** Your task **
Using the records below, count the lines with "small" in them. Give the number only.

** Material supplied **
----------------------------------------

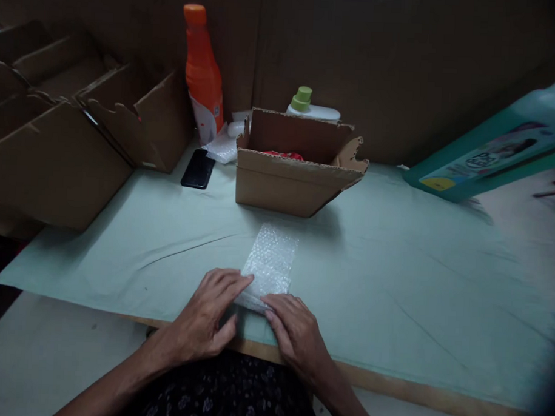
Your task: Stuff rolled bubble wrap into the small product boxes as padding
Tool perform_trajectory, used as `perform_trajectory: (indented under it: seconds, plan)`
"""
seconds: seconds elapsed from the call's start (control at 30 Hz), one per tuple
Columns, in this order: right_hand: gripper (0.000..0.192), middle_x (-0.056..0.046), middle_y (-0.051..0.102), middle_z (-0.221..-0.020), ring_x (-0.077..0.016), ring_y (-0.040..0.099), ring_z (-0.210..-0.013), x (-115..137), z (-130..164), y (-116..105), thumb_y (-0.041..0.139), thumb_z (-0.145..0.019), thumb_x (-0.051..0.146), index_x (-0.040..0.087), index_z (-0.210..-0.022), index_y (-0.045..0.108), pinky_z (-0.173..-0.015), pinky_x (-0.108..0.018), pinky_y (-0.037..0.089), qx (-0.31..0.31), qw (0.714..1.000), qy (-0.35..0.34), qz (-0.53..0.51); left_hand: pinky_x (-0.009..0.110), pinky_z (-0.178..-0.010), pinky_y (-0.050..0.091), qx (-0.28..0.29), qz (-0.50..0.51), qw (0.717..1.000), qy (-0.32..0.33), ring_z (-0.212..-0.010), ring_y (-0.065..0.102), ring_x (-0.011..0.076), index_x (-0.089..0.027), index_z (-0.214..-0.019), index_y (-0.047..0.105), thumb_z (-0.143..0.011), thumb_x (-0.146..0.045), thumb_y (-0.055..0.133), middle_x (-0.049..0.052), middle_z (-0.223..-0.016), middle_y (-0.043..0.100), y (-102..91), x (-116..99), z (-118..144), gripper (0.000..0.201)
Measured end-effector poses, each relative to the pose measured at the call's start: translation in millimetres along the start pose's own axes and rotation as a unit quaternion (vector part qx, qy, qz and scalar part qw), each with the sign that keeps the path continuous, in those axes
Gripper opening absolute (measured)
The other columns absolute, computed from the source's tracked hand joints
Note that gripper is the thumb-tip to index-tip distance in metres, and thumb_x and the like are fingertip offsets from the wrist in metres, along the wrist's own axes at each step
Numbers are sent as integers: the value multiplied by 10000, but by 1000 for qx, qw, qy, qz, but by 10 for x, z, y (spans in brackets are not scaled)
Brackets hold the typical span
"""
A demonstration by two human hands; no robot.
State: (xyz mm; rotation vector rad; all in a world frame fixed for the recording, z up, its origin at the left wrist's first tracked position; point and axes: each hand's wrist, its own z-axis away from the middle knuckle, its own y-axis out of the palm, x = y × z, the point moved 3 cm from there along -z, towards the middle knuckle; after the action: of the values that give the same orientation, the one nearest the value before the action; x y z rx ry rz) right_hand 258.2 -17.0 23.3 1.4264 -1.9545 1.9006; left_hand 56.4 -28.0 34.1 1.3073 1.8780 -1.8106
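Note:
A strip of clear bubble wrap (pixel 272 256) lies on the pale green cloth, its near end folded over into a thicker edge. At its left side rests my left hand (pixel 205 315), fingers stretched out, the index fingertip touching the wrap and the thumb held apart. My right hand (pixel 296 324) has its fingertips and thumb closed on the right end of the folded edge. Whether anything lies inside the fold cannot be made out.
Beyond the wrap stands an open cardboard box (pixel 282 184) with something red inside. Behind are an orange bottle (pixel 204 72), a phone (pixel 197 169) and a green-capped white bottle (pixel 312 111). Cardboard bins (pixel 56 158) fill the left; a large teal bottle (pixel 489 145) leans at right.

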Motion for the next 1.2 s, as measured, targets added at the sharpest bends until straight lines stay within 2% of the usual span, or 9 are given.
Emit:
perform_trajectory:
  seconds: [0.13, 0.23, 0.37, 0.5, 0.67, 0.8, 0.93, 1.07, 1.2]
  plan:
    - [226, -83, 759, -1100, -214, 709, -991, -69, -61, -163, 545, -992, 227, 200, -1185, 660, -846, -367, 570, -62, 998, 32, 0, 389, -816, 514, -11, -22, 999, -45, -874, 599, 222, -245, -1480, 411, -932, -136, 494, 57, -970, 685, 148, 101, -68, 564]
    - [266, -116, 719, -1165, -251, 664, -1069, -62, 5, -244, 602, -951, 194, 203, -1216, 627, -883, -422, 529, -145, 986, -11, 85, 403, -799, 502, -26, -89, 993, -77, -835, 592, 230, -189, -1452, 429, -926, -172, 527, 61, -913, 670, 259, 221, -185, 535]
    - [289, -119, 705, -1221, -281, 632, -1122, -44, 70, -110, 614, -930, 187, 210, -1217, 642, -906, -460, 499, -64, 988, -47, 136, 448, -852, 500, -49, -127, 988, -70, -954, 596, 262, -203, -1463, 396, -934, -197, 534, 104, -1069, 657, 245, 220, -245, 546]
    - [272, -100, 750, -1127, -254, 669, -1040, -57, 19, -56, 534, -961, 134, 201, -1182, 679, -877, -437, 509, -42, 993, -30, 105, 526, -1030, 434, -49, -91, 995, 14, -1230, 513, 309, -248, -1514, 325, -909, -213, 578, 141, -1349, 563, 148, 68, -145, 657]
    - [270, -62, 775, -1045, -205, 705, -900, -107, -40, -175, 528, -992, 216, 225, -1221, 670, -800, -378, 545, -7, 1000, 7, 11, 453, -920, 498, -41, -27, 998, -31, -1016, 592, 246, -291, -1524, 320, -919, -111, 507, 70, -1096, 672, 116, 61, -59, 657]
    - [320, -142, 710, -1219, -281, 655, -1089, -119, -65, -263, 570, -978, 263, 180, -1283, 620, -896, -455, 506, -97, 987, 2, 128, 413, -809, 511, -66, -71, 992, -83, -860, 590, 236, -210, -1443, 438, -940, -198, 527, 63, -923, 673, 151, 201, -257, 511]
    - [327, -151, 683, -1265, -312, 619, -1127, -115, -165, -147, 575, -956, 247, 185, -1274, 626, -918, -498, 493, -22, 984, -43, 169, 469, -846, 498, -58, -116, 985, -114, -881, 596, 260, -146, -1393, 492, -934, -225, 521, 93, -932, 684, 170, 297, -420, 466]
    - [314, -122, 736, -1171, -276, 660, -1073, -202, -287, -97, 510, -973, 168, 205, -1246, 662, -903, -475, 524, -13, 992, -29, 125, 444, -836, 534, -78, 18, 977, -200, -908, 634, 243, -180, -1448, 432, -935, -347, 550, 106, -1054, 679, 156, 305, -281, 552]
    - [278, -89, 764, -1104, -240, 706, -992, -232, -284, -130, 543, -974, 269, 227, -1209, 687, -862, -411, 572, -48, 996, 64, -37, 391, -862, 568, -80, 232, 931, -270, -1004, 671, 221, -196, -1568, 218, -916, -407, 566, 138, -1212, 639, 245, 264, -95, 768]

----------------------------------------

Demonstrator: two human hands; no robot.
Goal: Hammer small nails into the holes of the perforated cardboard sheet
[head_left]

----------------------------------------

** Answer below **
2